What you need to do
Check every line below, and copy those that include "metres".

[Records excerpted from a collection]
★ ★ ★ ★ ★
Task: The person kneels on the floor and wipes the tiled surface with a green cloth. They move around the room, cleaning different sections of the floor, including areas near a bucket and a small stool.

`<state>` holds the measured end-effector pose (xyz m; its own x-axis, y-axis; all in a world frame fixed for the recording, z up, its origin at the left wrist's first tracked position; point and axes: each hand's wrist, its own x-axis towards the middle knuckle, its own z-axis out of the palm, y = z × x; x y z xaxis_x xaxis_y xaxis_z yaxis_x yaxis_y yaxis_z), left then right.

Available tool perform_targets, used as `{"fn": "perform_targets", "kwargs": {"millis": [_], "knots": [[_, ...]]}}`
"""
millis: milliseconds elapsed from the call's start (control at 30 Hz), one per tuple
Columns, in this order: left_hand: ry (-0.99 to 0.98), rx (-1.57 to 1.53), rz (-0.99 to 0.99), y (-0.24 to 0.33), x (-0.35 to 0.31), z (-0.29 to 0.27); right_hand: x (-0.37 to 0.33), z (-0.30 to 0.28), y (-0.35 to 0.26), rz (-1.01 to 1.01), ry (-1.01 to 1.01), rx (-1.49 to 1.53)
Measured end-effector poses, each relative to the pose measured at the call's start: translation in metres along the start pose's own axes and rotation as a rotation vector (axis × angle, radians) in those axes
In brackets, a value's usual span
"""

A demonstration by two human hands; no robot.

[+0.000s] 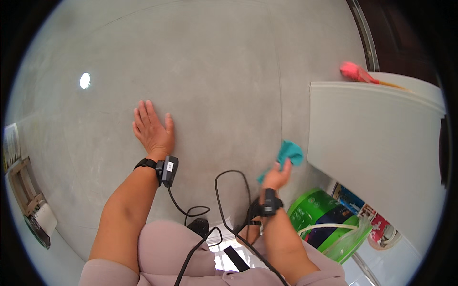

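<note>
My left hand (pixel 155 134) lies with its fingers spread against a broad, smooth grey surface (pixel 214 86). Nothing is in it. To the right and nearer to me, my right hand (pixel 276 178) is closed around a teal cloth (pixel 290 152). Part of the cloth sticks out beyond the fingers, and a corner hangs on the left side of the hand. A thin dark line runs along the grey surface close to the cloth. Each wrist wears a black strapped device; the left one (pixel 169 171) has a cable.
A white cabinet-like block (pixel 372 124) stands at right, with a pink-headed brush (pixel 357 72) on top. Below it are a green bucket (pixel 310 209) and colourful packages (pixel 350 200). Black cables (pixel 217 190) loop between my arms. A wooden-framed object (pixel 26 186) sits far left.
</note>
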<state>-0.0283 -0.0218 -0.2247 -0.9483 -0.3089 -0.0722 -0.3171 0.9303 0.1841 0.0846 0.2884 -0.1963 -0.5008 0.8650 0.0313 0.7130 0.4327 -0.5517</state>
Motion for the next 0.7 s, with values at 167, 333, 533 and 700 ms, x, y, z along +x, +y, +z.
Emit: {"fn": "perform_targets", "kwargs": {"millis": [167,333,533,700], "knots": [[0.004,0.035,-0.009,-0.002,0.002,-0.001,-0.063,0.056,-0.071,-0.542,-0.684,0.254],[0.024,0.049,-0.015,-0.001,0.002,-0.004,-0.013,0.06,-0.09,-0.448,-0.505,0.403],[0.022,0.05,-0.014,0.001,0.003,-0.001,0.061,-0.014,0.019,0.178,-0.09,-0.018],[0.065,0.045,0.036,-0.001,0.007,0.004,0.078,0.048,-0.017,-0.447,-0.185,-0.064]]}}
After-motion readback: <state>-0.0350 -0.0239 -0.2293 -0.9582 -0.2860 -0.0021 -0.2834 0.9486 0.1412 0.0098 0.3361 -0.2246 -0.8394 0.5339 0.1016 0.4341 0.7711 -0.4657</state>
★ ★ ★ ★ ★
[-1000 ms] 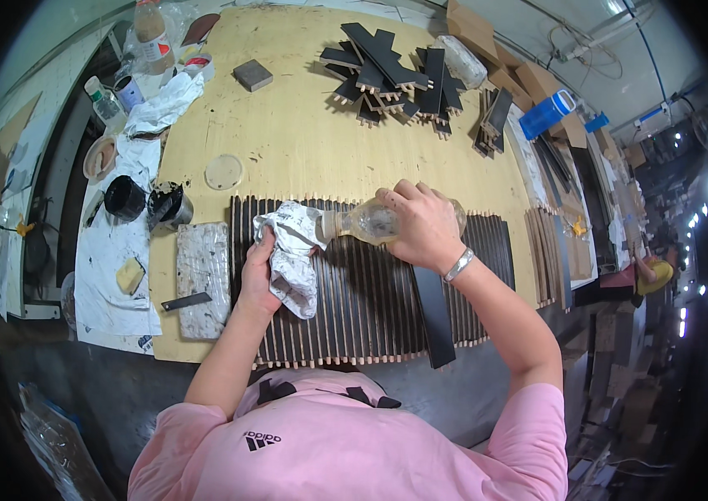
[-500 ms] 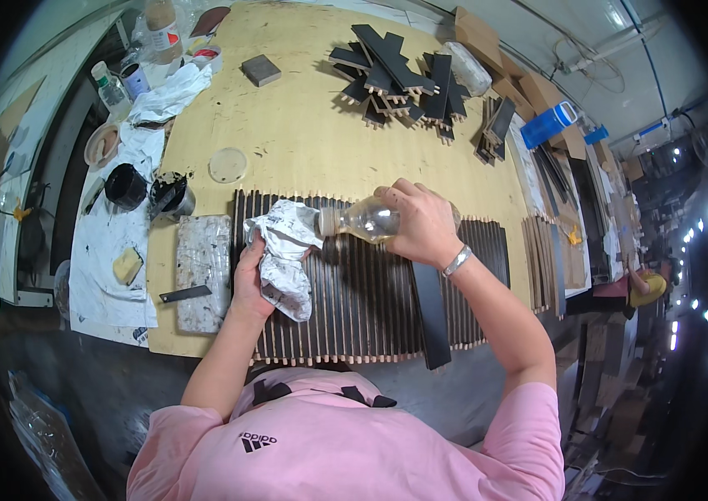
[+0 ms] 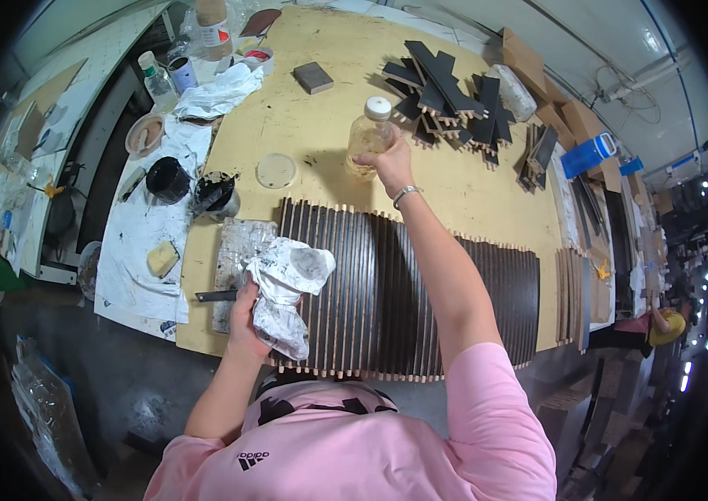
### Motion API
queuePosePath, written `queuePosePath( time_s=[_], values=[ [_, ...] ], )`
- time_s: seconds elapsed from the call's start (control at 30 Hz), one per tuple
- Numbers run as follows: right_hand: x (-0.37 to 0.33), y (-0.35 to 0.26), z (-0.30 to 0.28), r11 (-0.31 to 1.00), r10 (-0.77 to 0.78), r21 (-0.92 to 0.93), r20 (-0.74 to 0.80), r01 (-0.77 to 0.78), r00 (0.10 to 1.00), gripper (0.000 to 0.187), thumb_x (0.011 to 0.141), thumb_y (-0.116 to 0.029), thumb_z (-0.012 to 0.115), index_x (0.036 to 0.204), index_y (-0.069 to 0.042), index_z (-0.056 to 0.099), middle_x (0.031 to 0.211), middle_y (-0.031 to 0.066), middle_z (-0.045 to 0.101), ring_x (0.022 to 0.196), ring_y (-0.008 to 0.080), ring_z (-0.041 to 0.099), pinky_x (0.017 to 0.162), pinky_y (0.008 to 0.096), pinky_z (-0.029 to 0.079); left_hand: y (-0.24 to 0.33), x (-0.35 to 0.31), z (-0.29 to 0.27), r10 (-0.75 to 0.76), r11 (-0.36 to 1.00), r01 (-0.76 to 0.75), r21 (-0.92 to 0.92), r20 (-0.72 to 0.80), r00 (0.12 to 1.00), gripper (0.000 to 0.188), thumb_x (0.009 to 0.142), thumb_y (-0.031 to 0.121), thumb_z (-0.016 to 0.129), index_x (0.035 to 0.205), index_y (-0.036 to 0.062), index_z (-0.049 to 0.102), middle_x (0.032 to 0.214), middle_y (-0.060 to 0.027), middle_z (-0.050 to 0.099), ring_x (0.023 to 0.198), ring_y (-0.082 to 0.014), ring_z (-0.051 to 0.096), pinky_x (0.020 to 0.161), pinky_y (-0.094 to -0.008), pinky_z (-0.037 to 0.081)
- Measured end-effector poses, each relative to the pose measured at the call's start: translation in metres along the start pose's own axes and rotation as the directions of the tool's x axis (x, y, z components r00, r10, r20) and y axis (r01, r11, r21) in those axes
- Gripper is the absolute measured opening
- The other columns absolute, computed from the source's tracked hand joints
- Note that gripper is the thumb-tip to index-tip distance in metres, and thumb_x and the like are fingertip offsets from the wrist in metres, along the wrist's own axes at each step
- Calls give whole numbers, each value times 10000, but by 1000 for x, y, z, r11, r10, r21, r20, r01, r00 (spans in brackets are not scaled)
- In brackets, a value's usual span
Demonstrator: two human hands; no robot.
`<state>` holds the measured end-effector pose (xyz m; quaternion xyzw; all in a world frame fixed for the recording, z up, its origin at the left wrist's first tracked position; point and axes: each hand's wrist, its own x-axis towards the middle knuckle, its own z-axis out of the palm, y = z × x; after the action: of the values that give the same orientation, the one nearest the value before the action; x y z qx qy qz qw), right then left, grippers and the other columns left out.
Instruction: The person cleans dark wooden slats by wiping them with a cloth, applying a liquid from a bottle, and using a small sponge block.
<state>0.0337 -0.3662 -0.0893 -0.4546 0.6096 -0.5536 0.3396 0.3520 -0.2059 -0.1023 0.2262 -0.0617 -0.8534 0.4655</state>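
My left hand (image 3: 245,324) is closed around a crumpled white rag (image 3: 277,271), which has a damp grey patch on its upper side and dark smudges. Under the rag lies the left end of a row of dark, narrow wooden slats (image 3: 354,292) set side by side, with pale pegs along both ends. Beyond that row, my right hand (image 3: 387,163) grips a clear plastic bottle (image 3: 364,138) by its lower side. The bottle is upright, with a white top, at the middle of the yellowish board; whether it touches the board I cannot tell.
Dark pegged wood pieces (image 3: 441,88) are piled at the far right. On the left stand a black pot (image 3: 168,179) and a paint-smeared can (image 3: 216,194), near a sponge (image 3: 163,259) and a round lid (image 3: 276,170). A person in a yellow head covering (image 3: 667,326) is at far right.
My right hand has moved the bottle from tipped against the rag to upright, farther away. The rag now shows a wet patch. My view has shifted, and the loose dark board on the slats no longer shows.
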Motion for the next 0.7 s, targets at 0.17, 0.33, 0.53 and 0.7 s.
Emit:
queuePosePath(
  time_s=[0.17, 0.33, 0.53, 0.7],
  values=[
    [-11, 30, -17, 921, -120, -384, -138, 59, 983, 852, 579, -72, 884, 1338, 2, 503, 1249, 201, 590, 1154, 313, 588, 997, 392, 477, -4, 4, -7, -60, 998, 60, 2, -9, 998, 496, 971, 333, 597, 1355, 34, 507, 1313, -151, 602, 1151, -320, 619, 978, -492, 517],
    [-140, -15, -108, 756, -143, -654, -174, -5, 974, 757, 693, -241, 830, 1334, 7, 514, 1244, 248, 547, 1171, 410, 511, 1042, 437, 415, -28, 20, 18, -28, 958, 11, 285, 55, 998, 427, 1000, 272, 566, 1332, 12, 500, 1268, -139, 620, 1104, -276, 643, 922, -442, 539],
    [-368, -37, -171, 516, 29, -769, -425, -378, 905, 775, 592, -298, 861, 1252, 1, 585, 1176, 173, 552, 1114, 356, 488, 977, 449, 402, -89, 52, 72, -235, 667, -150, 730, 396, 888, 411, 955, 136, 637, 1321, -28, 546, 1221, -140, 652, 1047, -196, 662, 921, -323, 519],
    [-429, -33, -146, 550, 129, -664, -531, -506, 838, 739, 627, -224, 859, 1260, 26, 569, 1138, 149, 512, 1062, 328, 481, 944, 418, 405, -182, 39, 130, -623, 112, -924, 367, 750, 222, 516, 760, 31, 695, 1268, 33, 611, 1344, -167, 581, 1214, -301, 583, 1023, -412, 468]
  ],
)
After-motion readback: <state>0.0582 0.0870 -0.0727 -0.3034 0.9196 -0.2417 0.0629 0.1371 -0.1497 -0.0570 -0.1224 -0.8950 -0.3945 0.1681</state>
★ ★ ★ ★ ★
Reply to the task
Measured end-effector poses, each relative to the pose measured at the call's start: translation in metres along the start pose's own axes and rotation as a rotation vector (axis × angle, radians) in those axes
- Measured end-effector poses, each relative to the pose measured at the call's start: translation in metres along the start pose's own axes and rotation as the directions of the tool's x axis (x, y, z components r00, r10, r20) and y axis (r01, r11, r21) in those axes
- Note that gripper is the thumb-tip to index-tip distance in metres, and thumb_x and the like are fingertip offsets from the wrist in metres, along the wrist's own axes at each step

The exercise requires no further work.